By our reporter
The Federal Deposit Insurance Corp. could collect the largest damage award ever against a global public accounting firm when a federal judge decides what to award the agency after a verdict against Pricewaterhouse Coopers (PwC).
The FDIC, acting as receiver for the failed Colonial Bank Group that collapsed in 2009, has asked Judge Barbara Rothstein to award it $625 million in compensation for the net losses it sustained in paying depositors and other creditors of the bank from the federal deposit insurance fund.
According to market Watch, even PwC’s offer of $306 million would result in the largest-ever final judgment or jury verdict for accounting malpractice, and the fifth-largest accounting malpractice award ever, according to data compiled by research firm Audit Analytics.
Rothstein is not required to accept either version of the damage estimates.
The potential damage award comes after Rothstein issued a decision at the end of 2017 that PwC had been professionally negligent in not detecting the criminal fraud that led to the failure of Colonial Bank Group in 2009.
Taylor Bean & Whitaker and Colonial Bank collapsed in 2009, after federal regulators, not the auditors, found a $3 billion fraud involving fake mortgage assets. In 2012, the trustee of the Taylor Bean & Whitaker Bankruptcy Plan sued both TBW’s auditor, Deloitte LLP, and Colonial’s auditor, PwC, for negligence, seeking $7 billion in damages from Deloitte and $5.5 billion in damages from PwC.
In 2013, just weeks before starting a trial, Deloitte agreed to settle; the parties mutually agreed not to disclose the amount. On August 16, 2016, three weeks into a jury trial for the TBW Trustee’s claims, PwC stopped the proceedings by agreeing to settle. Again, the amount was not disclosed.
This time the public will find out how much PwC has to pay for allegedly not detecting the fraud at Colonial Bank that led to its failure.
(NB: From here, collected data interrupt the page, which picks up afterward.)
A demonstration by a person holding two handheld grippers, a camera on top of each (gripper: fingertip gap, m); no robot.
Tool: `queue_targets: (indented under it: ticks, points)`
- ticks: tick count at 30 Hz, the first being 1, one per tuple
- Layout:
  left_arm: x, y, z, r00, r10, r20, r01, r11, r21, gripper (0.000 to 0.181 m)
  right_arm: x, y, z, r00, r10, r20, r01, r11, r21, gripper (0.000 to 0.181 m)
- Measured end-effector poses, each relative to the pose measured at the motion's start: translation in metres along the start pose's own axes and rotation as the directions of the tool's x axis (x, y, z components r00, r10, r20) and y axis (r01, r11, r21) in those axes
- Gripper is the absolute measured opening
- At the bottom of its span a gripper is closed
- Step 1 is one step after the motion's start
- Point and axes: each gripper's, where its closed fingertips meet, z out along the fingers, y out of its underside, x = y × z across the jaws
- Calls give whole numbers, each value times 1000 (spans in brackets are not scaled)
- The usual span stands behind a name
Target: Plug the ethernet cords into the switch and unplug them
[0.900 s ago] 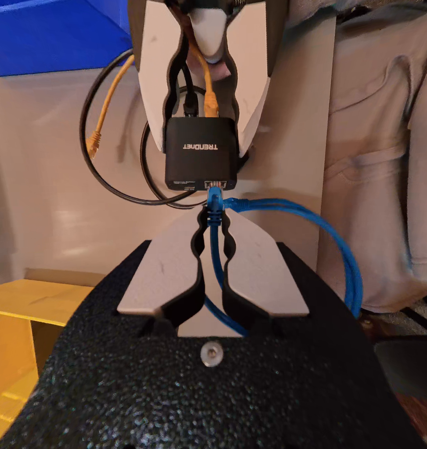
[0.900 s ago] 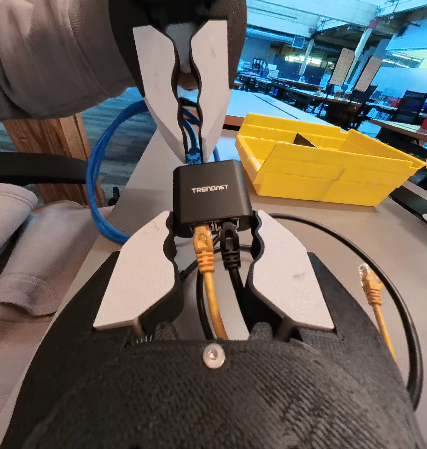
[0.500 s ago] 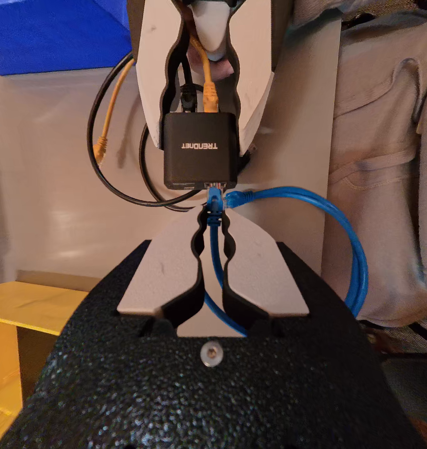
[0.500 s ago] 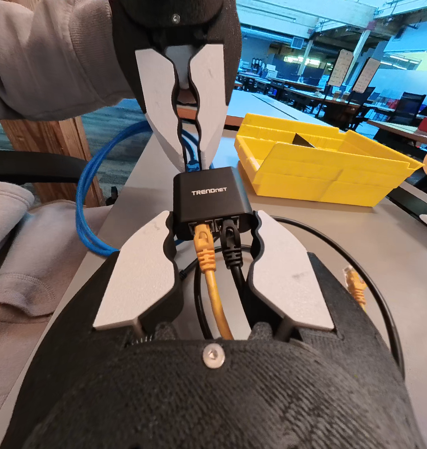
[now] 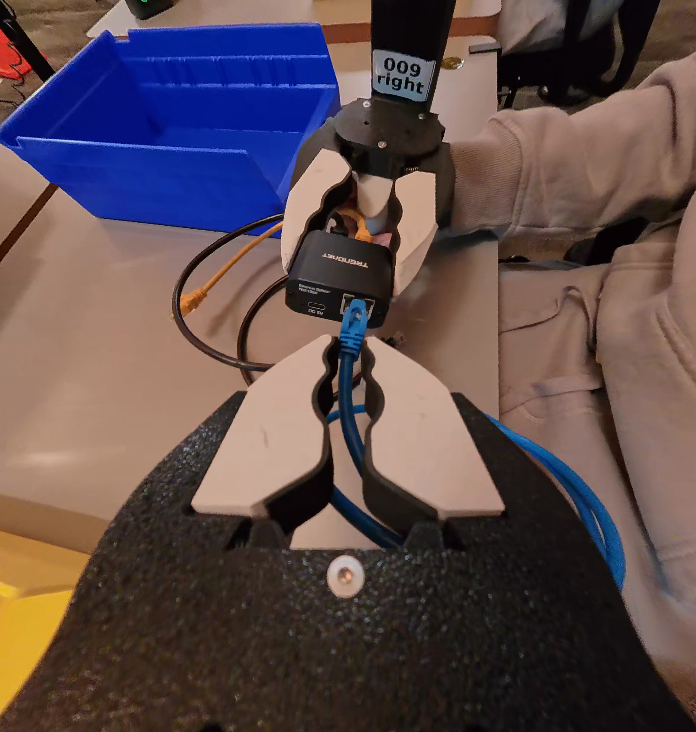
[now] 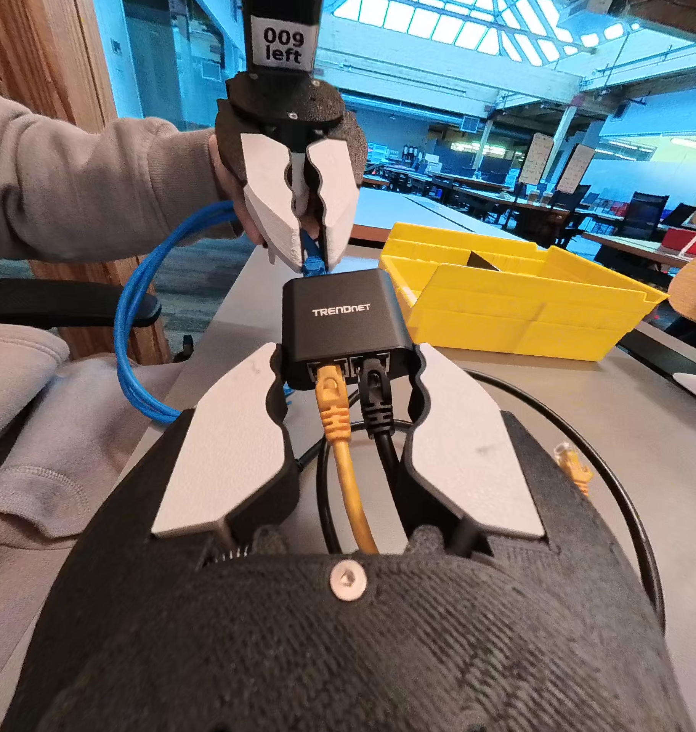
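The black switch is held off the grey table between the fingers of my right gripper, which is shut on its sides. A yellow cord and a black cord are plugged into its side facing the right wrist view. My left gripper is shut on the blue cord just behind its plug, which sits in the port on the switch's opposite side. The blue cord loops off the table edge. The left gripper also shows in the right wrist view, behind the switch.
A blue bin stands behind the switch in the left wrist view. A yellow bin stands on the table in the right wrist view. The yellow cord's loose end and black cord loops lie on the table. A grey sleeve and clothing are alongside. Some 5 cm of space lies between my two pairs of fingers.
Both grippers have tilted and risen, lifting the switch off the table. The blue plug stays in its port and both grips are unchanged. The blue bin has come into view.
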Motion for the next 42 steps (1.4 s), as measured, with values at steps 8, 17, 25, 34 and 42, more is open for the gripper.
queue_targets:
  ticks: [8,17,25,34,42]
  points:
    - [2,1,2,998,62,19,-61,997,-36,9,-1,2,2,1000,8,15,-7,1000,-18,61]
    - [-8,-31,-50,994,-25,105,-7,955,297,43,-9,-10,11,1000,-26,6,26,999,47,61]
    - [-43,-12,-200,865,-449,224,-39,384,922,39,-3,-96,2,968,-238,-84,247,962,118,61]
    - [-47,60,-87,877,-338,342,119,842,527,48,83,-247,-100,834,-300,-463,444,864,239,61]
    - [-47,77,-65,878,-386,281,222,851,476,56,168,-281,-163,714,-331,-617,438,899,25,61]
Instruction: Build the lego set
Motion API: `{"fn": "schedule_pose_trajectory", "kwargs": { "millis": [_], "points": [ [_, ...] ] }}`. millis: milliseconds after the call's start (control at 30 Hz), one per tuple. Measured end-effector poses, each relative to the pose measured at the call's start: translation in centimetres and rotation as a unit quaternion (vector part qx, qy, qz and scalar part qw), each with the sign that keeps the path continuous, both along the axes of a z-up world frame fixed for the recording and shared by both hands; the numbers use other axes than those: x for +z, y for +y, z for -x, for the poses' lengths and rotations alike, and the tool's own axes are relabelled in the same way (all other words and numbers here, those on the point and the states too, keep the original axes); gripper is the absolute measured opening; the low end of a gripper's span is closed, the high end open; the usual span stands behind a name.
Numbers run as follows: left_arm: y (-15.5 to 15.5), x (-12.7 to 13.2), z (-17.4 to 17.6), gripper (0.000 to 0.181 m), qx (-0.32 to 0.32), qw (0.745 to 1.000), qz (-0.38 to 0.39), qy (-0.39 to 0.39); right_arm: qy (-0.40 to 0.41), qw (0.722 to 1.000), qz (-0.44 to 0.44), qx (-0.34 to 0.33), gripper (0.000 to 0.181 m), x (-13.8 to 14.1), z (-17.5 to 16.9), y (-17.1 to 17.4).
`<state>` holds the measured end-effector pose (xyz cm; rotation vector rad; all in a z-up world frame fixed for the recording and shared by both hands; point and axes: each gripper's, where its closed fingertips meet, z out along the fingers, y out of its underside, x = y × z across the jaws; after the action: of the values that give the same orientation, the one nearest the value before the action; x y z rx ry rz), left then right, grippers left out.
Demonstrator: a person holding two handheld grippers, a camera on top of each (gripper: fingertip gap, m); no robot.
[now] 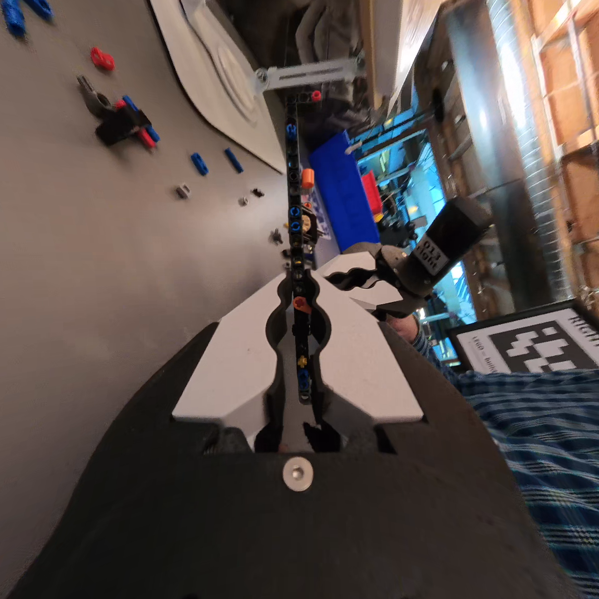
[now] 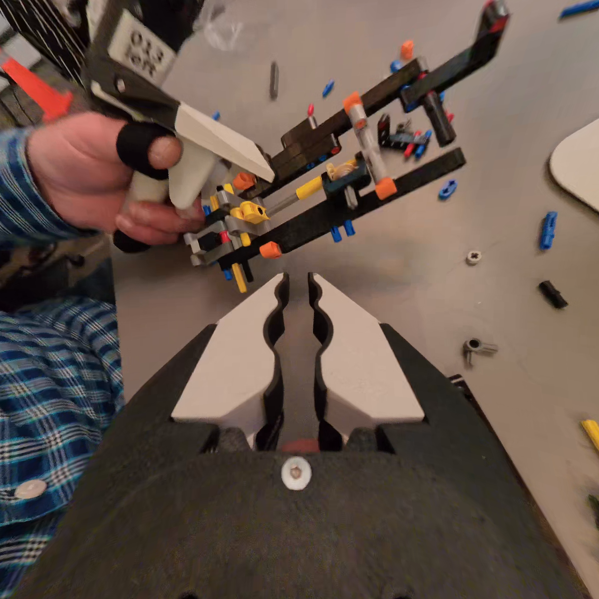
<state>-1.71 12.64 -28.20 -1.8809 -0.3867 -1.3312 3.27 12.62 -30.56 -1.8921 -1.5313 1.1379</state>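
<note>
Jaws of the left gripper (image 1: 299, 278) are clamped on the lego frame (image 1: 295, 207), a long black beam assembly seen edge-on, running from the lower centre of the left wrist view up toward the top centre. Jaws of the right gripper (image 2: 298, 278) stand slightly parted with nothing between them, and bare grey table (image 2: 405, 291) shows through the gap. In the right wrist view the frame occupies the upper centre, held above the table and tilted up to the right; two black beams run side by side, joined by grey axles with orange bushes and by yellow, blue and red pins. A hand (image 2: 97, 181) at left centre holds the left gripper's handle. Loose parts lie on the table at right: a blue pin (image 2: 547, 230), a black connector (image 2: 552, 294) and a grey connector (image 2: 476, 348). A plaid sleeve (image 2: 48, 389) fills the lower left.
</note>
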Motion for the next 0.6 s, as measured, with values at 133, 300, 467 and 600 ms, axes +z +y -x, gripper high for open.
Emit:
{"fn": "schedule_pose_trajectory", "kwargs": {
  "millis": [133, 300, 467, 600],
  "points": [
    [0.4, 2.6, 1.0, 0.005, 0.036, 0.996, -0.041, -0.064, 0.046, 0.997, 0.049, -0.032, 0.015, 2.2, 0.4, 0.7],
    [0.5, 4.3, 0.8, 0.005, 0.055, 0.992, -0.069, -0.091, 0.136, 0.974, 0.166, -0.07, 0.025, 5.3, 1.2, 0.6],
    [0.4, 5.9, 0.0, 0.005, 0.066, 0.988, -0.105, -0.087, 0.215, 0.939, 0.251, -0.095, 0.024, 7.5, 0.9, 1.3],
    [0.2, 7.0, -0.9, 0.006, 0.063, 0.986, -0.124, -0.09, 0.252, 0.92, 0.287, -0.088, 0.02, 8.8, 0.9, 1.1]
  ]
}}
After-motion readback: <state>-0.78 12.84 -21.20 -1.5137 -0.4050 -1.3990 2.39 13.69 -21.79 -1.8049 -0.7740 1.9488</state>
That’s because federal law prohibits the FDIC from entering into a confidential settlement.
According to a court filing made by PwC after the damages hearing, there was no “junk” loan fraud, given that every warehouse lines lender experienced significant losses from loans it could not sell or securitize because of insufficient or missing documentation and other violations of representations and warranties made by mortgage originators during the financial crisis.
Earlier this week the Auditor General John Muwanga shortlisted top audit firms to investigate Bank of Uganda operations which among others led to the fraudulent takeover of Crane Bank.
Among the five selected firms, it came out that three of them did not qualify for the job due to conflict of interest having been clients of the Central Bank.
The three conflicted firms include the controversial PwC, KPMG and Deloitte and Touche.
For example, BoU contracted PwC to carryout forensic audit on Crane Bank and the firm’s report was used as a basis to file a case against property mogul Sudhir Ruparelia.
The disputed forensic audit report which Sudhir lawyers, Kampala Associated Advocates (KAA), have since called a draft document, was made by Pwc on November 13, 2014.
Meanwhile, early this year, the Securities and Exchange Board of India (SEBI) banned all the firms in the Pricewaterhouse Coopers (PWC) network from auditing listed companies for two years over shoddy work.